# Last Try Before I Trash It (ASUS X58 Sabertooth)



## BarbaricSoul (Jun 9, 2019)

I was given a X58 Sabertooth motherboard. I was told it didn't work, but upon very careful inspection, I can find no kind of damage that would suggest anything is fried. So last night, I decided to finally try to get it working. I assembled the basics for a system on my (wood) dinner table and turned on the power to the PSU. Green LED lit up on MB. I tried to boot the system up (using a screwdriver to contact the power switch points). First try, I got a little flash from two red LEDS on the MB, heat sink fan kicked a little, then nothing. Green LED stayed lit. Second try yielded zero results. Turned the power supply off and back on. Green LED turned off and on with PSU. Tried to boot system, got the red LED flash and fan kick again, and that's all. Tried to boot the system again, nothing.

Components-
CPU- i7 960
MB- ASUS X58 Sabertooth
Cooling- Cooler Master Hyper 212
RAM- 8 Gb (2*4 GB) Corsair Vengeance LPX DDR3 1600
GPU- EVGA GTX 780Ti SC
PSU- Cooler Master Silent Pro M 1000
HD- Seagate 7200.12 500 GB

So what are the chances that the motherboard is actually done for with zero visible damage? Personally, I've never seen it before. But then again, I'm not the type of person that has worked on/with thousands of MBs in my lifetime. As far as I know, everything else does work, but I will be testing them today in assembling the AMD PII 940 system for testing I have laying around.


----------



## Ferrum Master (Jun 9, 2019)

Mine did suddenly die the same way. Exactly X58 tooth. It were not any power traces. I suspect a internal trace.


----------



## BarbaricSoul (Jun 9, 2019)

How picky is the X58 Sabertooth when it comes to RAM? The actual RAM sticks I'm trying to use are not on the QVL list for the MB, but the MB does support Corsair DDR3 1600 memory.

My RAM-






Saberttoth QVL-


----------



## TheMadDutchDude (Jun 9, 2019)

The fact that it switches on and off immediately suggests a short somewhere.

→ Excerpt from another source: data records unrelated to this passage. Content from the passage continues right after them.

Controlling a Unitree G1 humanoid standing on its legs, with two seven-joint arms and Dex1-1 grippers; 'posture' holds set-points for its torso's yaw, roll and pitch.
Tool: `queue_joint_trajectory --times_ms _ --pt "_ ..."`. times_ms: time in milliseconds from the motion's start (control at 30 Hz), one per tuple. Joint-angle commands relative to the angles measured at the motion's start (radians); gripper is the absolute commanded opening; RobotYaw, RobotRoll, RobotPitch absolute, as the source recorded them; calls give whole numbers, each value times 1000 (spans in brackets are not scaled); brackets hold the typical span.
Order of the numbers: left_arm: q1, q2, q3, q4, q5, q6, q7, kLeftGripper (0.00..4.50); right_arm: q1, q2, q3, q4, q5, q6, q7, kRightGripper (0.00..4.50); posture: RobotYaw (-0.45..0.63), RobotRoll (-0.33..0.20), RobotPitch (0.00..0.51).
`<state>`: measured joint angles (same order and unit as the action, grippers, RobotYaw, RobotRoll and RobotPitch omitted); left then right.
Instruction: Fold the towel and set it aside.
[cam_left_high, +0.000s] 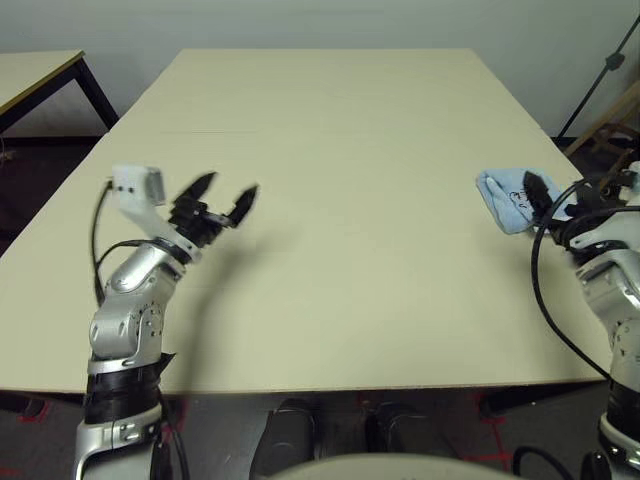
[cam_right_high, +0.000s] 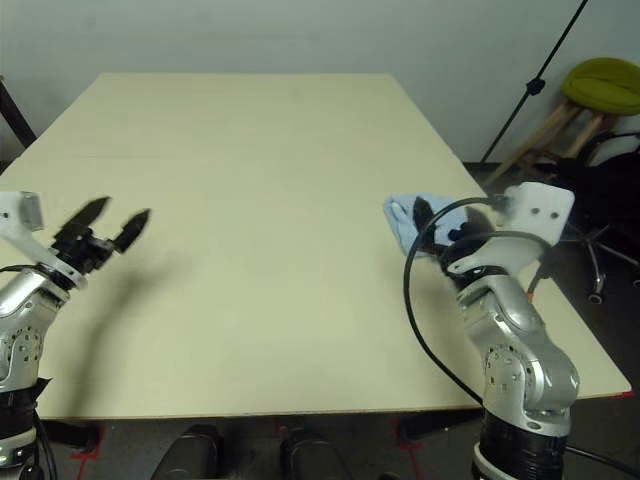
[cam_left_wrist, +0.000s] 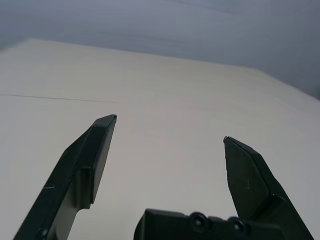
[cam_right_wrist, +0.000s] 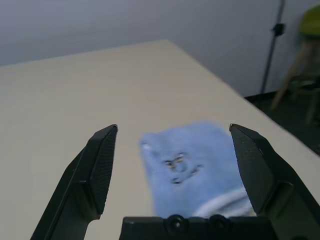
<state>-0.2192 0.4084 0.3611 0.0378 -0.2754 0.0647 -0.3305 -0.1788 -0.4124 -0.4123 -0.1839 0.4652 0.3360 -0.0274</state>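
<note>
A: How are the grippers sitting?

B: The left gripper (cam_left_high: 222, 195) is hanging over the bench (cam_left_high: 330, 190) on its left side, fingers spread wide, grasping nothing. The right gripper (cam_right_wrist: 172, 150) is also spread wide and released, hovering just short of the towel (cam_left_high: 505, 198), not touching it.

A: And where is the towel lying?

B: It is lying folded into a small bundle near the bench's right edge, its embroidery (cam_right_wrist: 179, 167) facing up and a white edging (cam_right_wrist: 220, 204) showing on the side nearest the gripper.

A: Anything crowding it?

B: A black cable (cam_left_high: 545, 290) is looping off the right arm beside it. A stand (cam_right_high: 535, 85) and a green stool (cam_right_high: 600, 85) are sitting off the bench, beyond that edge.

A: Its long axis?

B: Running roughly away from the robot, though the right wrist is covering its near end.
</note>
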Motion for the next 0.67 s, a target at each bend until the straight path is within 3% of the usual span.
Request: queue_joint_trajectory --times_ms 33,367,667 --pt "-12 -16 45 123 57 -102 107 4500 -23 35 -15 121 -42 -93 16 4471 76 0 66" --pt "-39 24 60 315 66 -205 125 4500 -101 114 16 242 -107 -166 10 4471 106 0 51" --pt "-51 5 30 285 68 -185 132 4500 -94 150 25 194 -124 -171 7 4471 72 0 57"
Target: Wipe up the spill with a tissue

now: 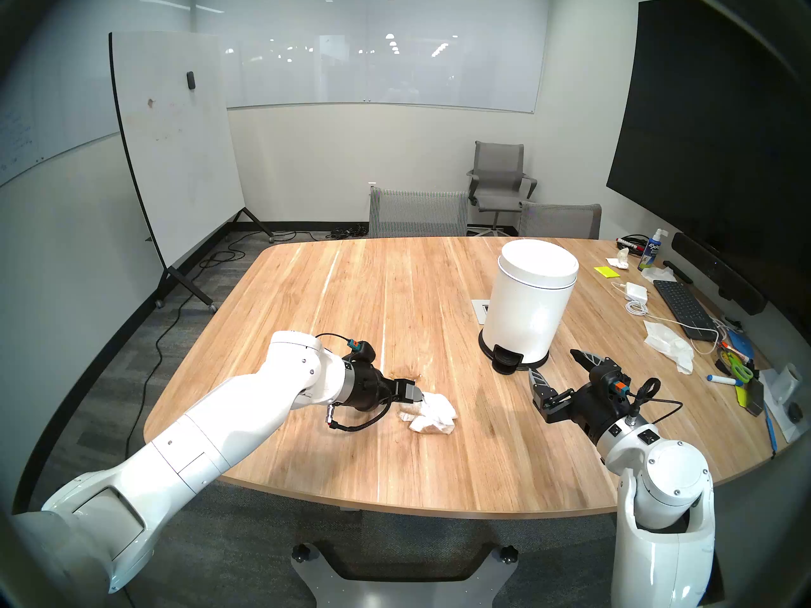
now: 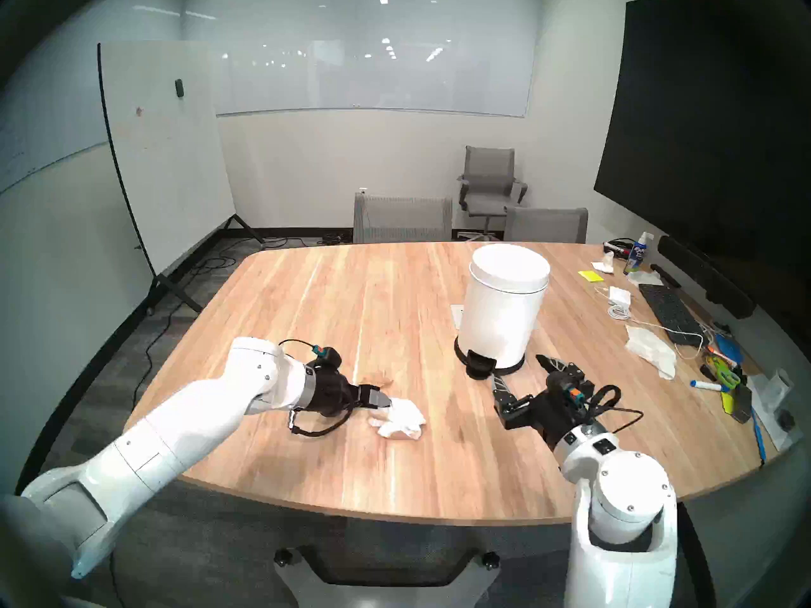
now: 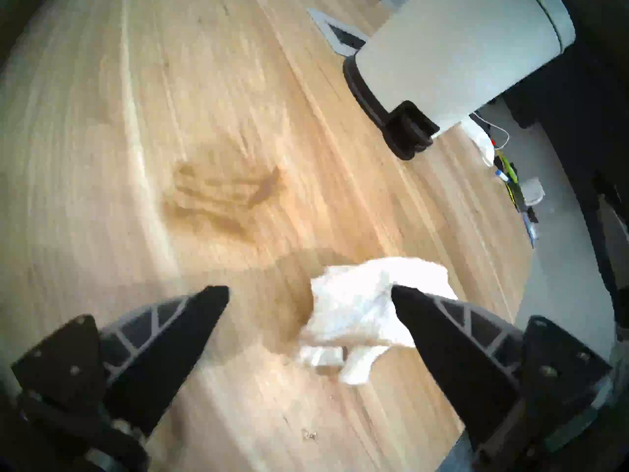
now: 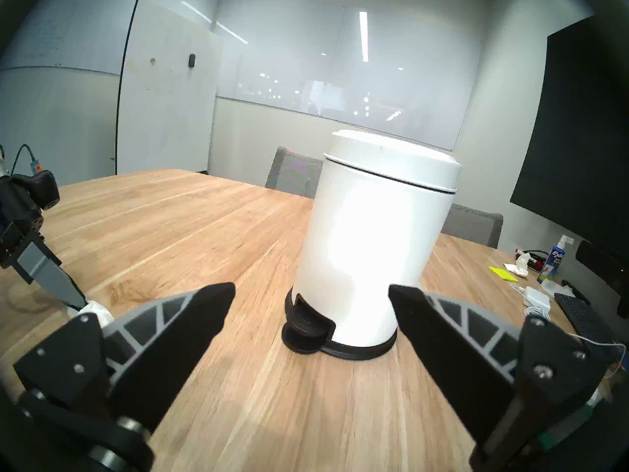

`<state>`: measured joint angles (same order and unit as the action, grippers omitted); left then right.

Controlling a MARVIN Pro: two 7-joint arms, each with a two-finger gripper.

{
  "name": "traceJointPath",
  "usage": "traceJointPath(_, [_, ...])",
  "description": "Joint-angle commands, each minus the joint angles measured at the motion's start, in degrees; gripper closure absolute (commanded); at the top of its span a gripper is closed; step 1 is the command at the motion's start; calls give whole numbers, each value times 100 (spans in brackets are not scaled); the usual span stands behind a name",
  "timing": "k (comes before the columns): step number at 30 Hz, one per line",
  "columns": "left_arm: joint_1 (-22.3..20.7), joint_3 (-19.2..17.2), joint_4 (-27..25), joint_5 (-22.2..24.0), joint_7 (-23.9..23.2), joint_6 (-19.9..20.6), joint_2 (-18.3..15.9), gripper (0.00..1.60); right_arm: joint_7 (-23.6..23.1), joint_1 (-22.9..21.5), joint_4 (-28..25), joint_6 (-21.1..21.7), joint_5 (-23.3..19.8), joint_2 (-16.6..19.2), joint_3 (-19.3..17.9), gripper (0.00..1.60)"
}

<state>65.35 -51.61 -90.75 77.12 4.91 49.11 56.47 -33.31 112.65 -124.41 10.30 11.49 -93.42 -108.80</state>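
The spill [image 3: 221,195] is a smeared amber-brown patch on the wooden table [image 1: 351,295], also faint in the head view as a brown spill [image 1: 406,371] just beyond my left gripper. A crumpled white tissue [image 3: 367,308], stained tan in places, lies on the table below the smear. My left gripper [image 3: 308,290] is open; one finger [image 3: 429,321] touches the tissue [image 1: 432,414] and the other stands clear of it. My right gripper [image 1: 555,366] is open and empty, low over the table in front of the bin.
A white pedal bin [image 1: 531,295] with its lid down stands right of centre, its black pedal [image 4: 306,328] facing my right gripper. Along the right edge lie a keyboard [image 1: 682,309], loose tissues [image 1: 669,341], markers, scissors and a spray bottle [image 1: 651,249].
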Motion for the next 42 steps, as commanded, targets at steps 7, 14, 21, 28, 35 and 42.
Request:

Unplug the 8-pin EPS and see if it stays on for a bit longer. If so, your VRM is fried.


----------



## Ferrum Master (Jun 9, 2019)

BarbaricSoul said:


> How picky is the X58 Sabertooth when it comes to RAM? The actual RAM sticks I'm trying to use are not on the QVL list for the MB, but the MB does support Corsair DDR3 1600 memory.



It was rather unpicky... it even booted with ECC ram paired with Xeon. Worked... it looked it almost got a heart attack and that's it. 

It looks more than went flat than short... voltages were fine, I force powered it later on to check it... call it autopsy results. Clockgens all were ticking, just the LPC didn't do anything. I've noticed it actually on ebay that they have suffered from it a lot. It may be a design flaw.


----------



## BarbaricSoul (Jun 9, 2019)

TheMadDutchDude said:


> Unplug the 8-pin EPS and see if it stays on for a bit longer. If so, your VRM is fried.



I'll give this a shot real quick. I am thinking the board is dead and not save-able.


EDIT: Holy Hell, we have signs of life. I partially re-assembled the basics. This time I only had 1 stick of RAM, no GPU, no HD, and only the 24 pin power wire connected. Board booted up. I connected the 8 pin EPS wire, and I got it to boot up. I'm going to fully assemble it and see if I actually get a picture on the monitor and go from there.

EDIT #2: Ok, so now the system boots up, but I'm not getting a signal to the monitor. I tried two different GPUs, a GTX 780Ti and a GTX 285. i guess next is to test the monitor on my 3930k system to make sure it's still in working condition. It is old and has been stored in the corner for quite some time now.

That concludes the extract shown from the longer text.